V: è difficile guardare questa miniserie senza gridare Julieeettt (c'è sempre Lost di mezzo), non amo il genere "gli alieni sono in mezzo a noi" ma dopo aver visto Invasion in una torrida estate di qualche anno fa posso vedere qualsiasi cosa. Morena Baccarin è stata una vera rivelazione, la capa degli alieni invasori mi mette i brividi. Mi dispiace per Elizabeth Mitchell, nella serie le hanno affibiato un figlio totalmente deficiente. Ah gli ormoni!
Mercoledì
Glee: prossimamente. Si canta, si balla, si mettono le 15enni incinte e i gay nei cassonetti, ci sono insegnanti con disturbi maniaco compulsivi e Barbre Streisand in miniatura che vestono Taileur color pastello. C'è Jane Lynch finalmente alla ribalta. Non è abbastanza cattivo però, è la versione ripulita e corretta (e canterina) di quel capolavoro di idiozia che si chiamava Popular, voglio Mary Cherry in Glee!!
Giovedì
Grey's Anatomy: un po' allo sbando ultimamente, bhè un po' più di ultimamente, confusionario. Arriva nuovo materiale umano a dar man forte ai soliti 4 gatti ma poi vengono abbandonati a se stessi e a ruolo di comparse. Non si piange più, non si ride più, non muore più nessuno, nemmeno i pazienti, nell'ultimo episodio la paziente si è dovuta suicidare altrimenti manco moriva. C'è una cosa che poi non capisco, come fa una persona a trovare affascinante la Bailey, che non solo è una nana obesa ma ha anche un carattere di mmmerda. Misteri della vita.

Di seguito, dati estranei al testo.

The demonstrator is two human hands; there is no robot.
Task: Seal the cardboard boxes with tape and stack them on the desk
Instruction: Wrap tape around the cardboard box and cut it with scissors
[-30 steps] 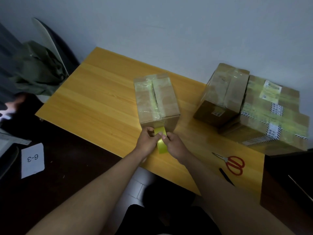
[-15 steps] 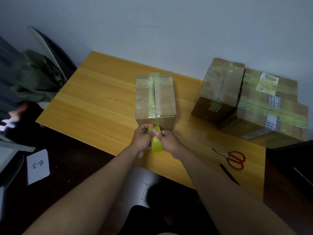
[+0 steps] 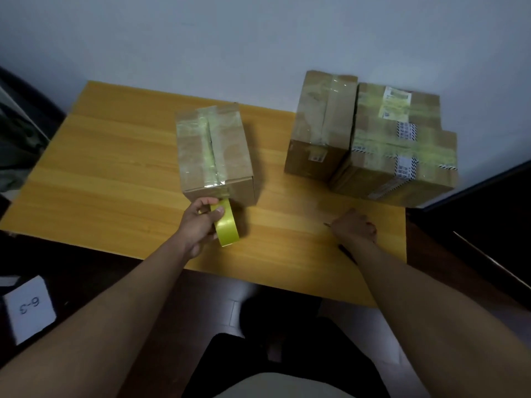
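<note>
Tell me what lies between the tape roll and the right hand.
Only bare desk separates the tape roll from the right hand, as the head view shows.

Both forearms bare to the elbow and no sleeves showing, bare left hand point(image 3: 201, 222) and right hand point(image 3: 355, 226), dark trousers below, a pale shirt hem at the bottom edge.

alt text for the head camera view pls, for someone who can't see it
A left hand holds a yellow tape roll against a taped cardboard box on a wooden desk. The right hand reaches down near the desk's right side, where two more taped boxes sit.
</note>
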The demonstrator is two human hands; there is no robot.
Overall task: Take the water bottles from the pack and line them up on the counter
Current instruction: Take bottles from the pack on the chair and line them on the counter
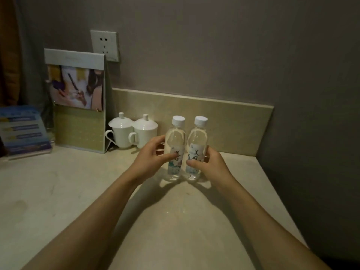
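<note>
Two clear water bottles with white caps and pale labels stand upright side by side on the beige counter, almost touching. My left hand grips the left bottle around its label, thumb in front and fingers behind. The right bottle is held the same way by my right hand. Both bottle bases rest on the counter. No pack is in view.
Two white lidded cups stand just left of the bottles by the low backsplash. A standing paper folder and a blue leaflet stand sit at the left. A wall socket is above. The counter ends at the right edge.
</note>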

Flash Forward: l'ho già massacrato, devo dire altro? Questo telefilm è una nave che affonda, è il Titanic, e c'è chi giustamente si è già prenotato la scialuppa di salvataggio, Christine Woods (Janis) si è assicurata la presenza in un nuovo pilot, una sit-com, se deve far ridere che sia di proposito almeno.
Venerdì
C.S.I.: Lo vedo quando posso, tanto se salti un episodio non perdi niente, il bello dei seriali. Ormai dopo 9 stagioni capisco chi è l'assassino dopo 5 minuti, e raramente è il maggiordomo.
Domenica
Desperate Housewives: in questo periodo in pausa. Desperate non è più ai livelli di una volta, prima una casalinga era disposta ad uccidere pur di mantenere integro l'onore della famiglia, ora si limita a fare sketch, non c'è più il drama, il mistero e mi manca tanto quella sgualdrina baldracca di Edie Britt. Questa stagione era iniziata bene con la new entry, la tamarra Angie, guardacaso italiana e Katherine pazza manicomio, poi il ritmo è calato. Sono fermamente convinta che Dana Delany (Katherine) sia assolutamente sprecata qua dentro, come attrice è due spanne sopra le altre, soprattutto sopra chi, causa botulino, non riesce neppure più ad aggrottare la fronte. La storyline lesbica si è conclusa come avevo predetto, quindi Marc Cherry chiamami che te la scrivo io la sceneggiatura.